Websockets can bring real-time dialog between a client, usually the browser, and your application.

In a browser, using a websocket requires javascript.

Server-side, your websocket endpoint is declared as a route. The main difference is that the route handler takes the websocket instead of the response as an argument. This websocket object can send and receive.

For our example, we'll implement an echo endpoint that will simply parrot what it gets through the websocket:

from roll import Roll
from roll.extensions import simple_server

app = Roll()

@app.route('/ws', protocol="websocket")
async def echo_websocket(request, ws, **params):
    async for message in ws:
        await ws.send(message)

The websocket will exit and close the communication with the client as soon as the endpoint execution is done. In this example, we use an endless loop that will asynchronously await for a message on the socket and asynchronously send it back.

Using extensions

There are a couple of extensions available to “enrich” your application.

These extensions have to be applied to your Roll app, for instance:

from roll import Roll
from roll.extensions import logger, simple_server

app = Roll()
logger(app)  # <- This is the only change we made! (+ import)

@app.route('/hello/{parameter}')
async def hello(request, response, parameter):
    response.body = f'Hello {parameter}'


if __name__ == '__main__':
    simple_server(app)

Once you had that logger extension, each and every request will be logged on your server-side. Try it by yourself!

Relaunch the server $ python yourfile.py and perform a new request with httpie: $ http :3579/hello/world. On your server terminal you should have something like that:

python yourfile.py
Rolling on http://127.0.0.1:3579
GET /hello/world

Notice the GET line, if you perform another HTTP request, a new line will appear. Quite handy for debugging!

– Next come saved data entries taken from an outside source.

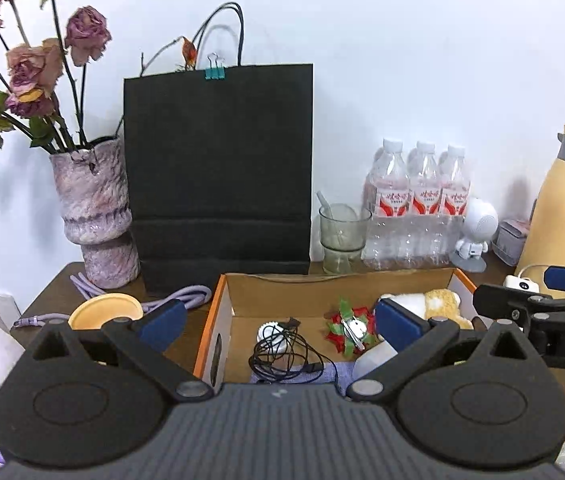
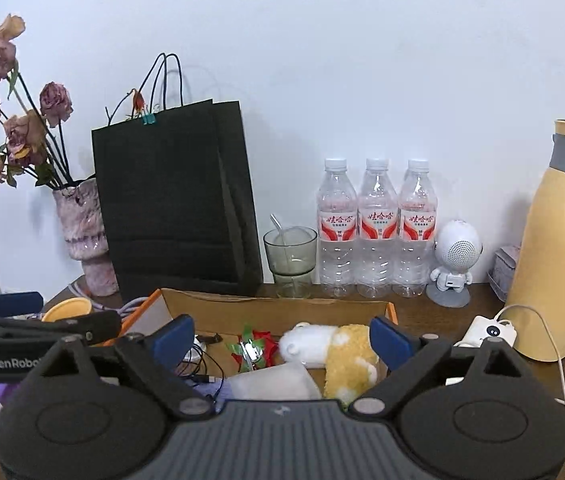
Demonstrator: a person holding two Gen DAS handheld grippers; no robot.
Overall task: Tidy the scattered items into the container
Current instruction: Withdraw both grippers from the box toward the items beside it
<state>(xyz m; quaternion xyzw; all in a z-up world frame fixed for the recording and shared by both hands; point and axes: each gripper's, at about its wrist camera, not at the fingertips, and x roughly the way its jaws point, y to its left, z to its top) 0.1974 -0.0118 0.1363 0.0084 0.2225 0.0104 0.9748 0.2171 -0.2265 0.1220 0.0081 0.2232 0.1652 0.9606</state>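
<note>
In the cardboard box (image 1: pixel 422 280) lie earphones (image 1: pixel 286 354), a plush toy (image 2: pixel 338 344) and a bow (image 1: pixel 348 328), both grippers (image 1: pixel 278 322) (image 2: pixel 282 340) wide and empty, while a yellow lid (image 1: pixel 104 310) waits outside.

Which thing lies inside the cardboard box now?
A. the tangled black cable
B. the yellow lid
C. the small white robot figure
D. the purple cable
A: the tangled black cable lies on the floor of the cardboard box, beside a red and green bow.

My two wrist cams looked forward and slightly down, close above the cardboard box (image 1: pixel 362 280), left beside right; both shared the black bag (image 2: pixel 170 200) and bottles (image 2: pixel 376 232).
</note>
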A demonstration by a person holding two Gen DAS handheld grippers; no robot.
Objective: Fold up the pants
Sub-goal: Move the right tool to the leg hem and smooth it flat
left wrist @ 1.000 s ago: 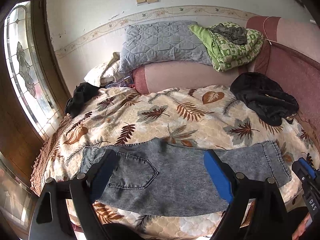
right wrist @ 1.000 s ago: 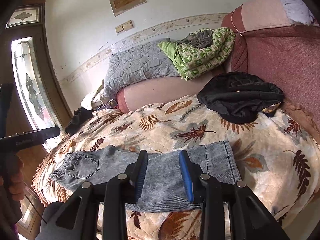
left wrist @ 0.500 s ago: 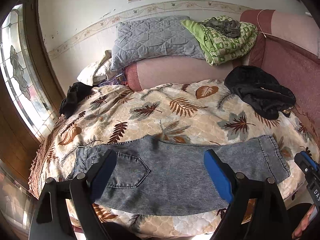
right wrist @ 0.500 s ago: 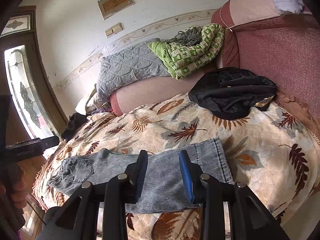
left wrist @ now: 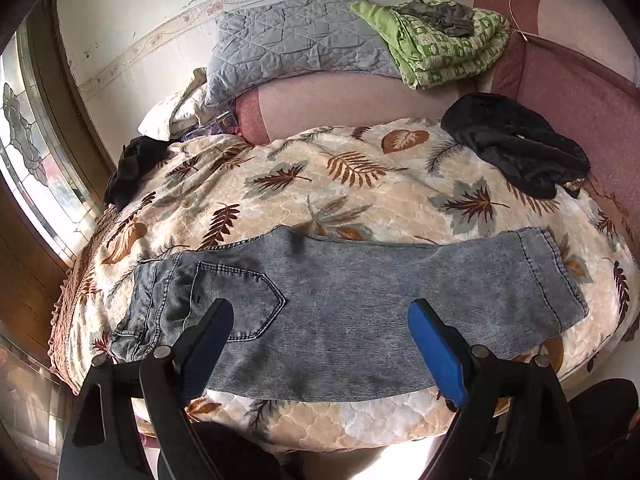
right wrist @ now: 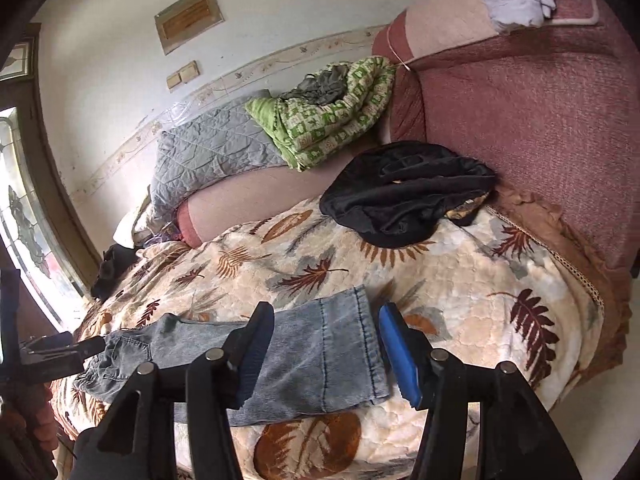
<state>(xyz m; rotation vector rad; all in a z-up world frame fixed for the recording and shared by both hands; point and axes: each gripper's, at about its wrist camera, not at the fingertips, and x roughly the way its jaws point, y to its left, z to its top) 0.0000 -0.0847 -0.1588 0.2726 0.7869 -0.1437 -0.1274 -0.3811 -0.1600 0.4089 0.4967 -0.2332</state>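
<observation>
Since a second ago my right claw [right wrist: 326,344] has been spreading its jaws, from a narrow gap to a much wider one, and it has slid toward the hem end of the jeans [right wrist: 304,356], so that the cuff now shows between the two blue pads where before the mid-leg did. Nothing is pinched there: the pads stand apart above the denim and press on nothing. My left claw [left wrist: 320,334] has sunk closer to the bed, so the jeans [left wrist: 360,304] fill more of its view than they did; its jaws stay as wide as they were, gaping with nothing held. The jeans lie flat, folded lengthwise with one leg on the other, across the near edge of the leaf-patterned blanket [left wrist: 360,184], waistband to the left and cuff to the right. From my left claw, the back pocket sits just beyond the left pad and the leg runs past the right pad to the hem. From my right claw, the stitched hem lies just inside the right pad, and the waist trails off to the left, where my other claw's black tip [right wrist: 60,350] hovers beside it. A black garment [right wrist: 404,196] lies well apart on the far side of the blanket.
</observation>
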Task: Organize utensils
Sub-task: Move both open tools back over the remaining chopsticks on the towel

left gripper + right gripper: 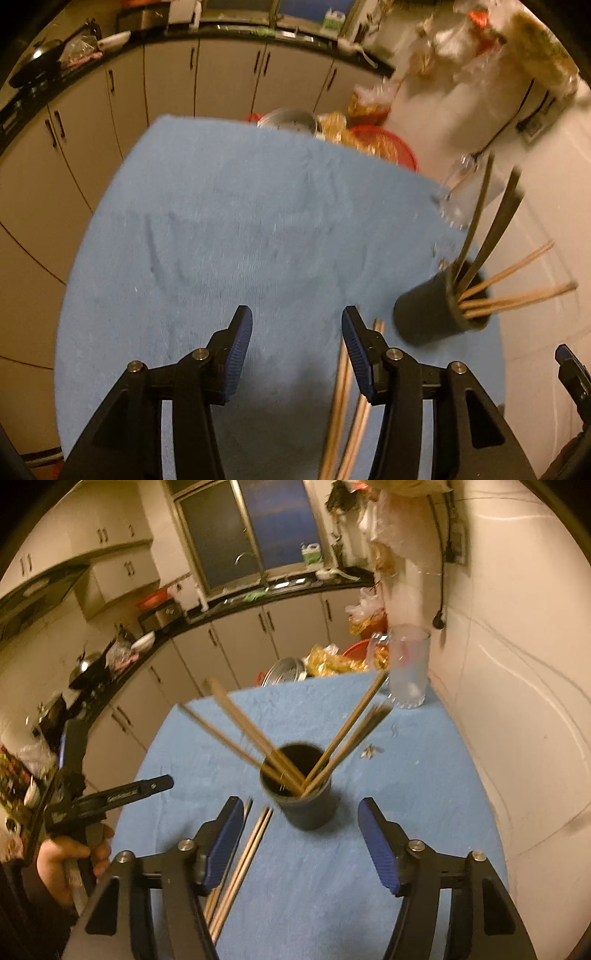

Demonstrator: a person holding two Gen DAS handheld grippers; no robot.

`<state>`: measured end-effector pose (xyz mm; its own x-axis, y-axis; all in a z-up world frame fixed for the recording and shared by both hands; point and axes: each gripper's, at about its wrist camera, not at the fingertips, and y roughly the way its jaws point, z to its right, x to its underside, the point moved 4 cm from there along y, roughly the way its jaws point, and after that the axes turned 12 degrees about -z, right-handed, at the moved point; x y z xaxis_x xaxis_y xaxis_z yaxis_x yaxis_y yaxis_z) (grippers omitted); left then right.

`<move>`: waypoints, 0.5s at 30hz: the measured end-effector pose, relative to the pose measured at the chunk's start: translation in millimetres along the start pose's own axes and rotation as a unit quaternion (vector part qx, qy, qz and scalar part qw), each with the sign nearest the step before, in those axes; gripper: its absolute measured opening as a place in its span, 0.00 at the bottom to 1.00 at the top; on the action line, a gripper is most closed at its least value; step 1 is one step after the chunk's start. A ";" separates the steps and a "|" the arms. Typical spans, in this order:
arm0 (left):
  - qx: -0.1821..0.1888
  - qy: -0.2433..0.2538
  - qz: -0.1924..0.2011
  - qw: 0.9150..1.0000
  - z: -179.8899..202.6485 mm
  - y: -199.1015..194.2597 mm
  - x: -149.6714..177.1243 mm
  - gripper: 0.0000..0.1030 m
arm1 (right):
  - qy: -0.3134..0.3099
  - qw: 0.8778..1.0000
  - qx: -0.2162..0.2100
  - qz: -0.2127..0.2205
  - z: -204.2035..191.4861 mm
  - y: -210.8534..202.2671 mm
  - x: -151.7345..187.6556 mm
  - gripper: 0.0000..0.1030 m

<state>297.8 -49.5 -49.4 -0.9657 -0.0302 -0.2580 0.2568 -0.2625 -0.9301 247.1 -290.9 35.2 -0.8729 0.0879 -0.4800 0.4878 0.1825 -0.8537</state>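
A black utensil cup (304, 797) stands on the blue cloth (406, 775) and holds several wooden chopsticks (243, 727) and dark utensils. It also shows at the right of the left wrist view (432, 314). Loose wooden chopsticks (341, 398) lie flat on the cloth under my left gripper's right finger; they also show in the right wrist view (240, 867). My left gripper (297, 328) is open and empty above the cloth. My right gripper (299, 823) is open and empty, just in front of the cup.
A clear glass mug (408, 668) stands at the cloth's far right corner, by the white wall. Small debris (371, 751) lies on the cloth behind the cup. A red basin (388, 146), a metal pot (291, 120) and snack bags sit beyond the table. Cabinets line the back.
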 end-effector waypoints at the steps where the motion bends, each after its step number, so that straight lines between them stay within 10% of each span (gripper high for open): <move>1: -0.002 0.006 -0.011 1.000 0.9 7.3 2.8 0.50 | -0.002 1.000 -0.002 -0.010 -2.5 6.5 5.2 0.66; 15: -0.024 0.092 -0.086 0.992 50.8 88.5 8.9 0.50 | 0.009 0.996 -0.007 -0.083 -9.0 61.3 43.5 0.67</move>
<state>309.9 -122.0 -120.7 -0.9731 0.1884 -0.1328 0.0939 -0.2021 -0.9749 238.9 -267.1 -36.2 -0.9418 0.0728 -0.3283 0.3363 0.2097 -0.9181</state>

Another extension is very useful for debugging: traceback. Try to add it by yourself and raise any error within your view to see it in application (do not forget to restart your server!).

See the reference documentation for all built-in extensions.

Using events

Last but not least, you can directly use registered events to alter the behaviour of Roll at runtime.

Note: this is how extensions are working internally.

Let’s say you want to display a custom message when you launch your server:

from roll import Roll
from roll.extensions import simple_server

app = Roll()


@app.route('/hello/{parameter}')
async def hello(request, response, parameter):
    response.body = f'Hello {parameter}'

@app.listen('startup')  # <- This is the part we added (3 lines)
async def on_startup():
    print('Example message')


if __name__ == '__main__':
    simple_server(app)

Now restart your server and you should see the message printed. Wonderful.

See the reference documentation for all available events.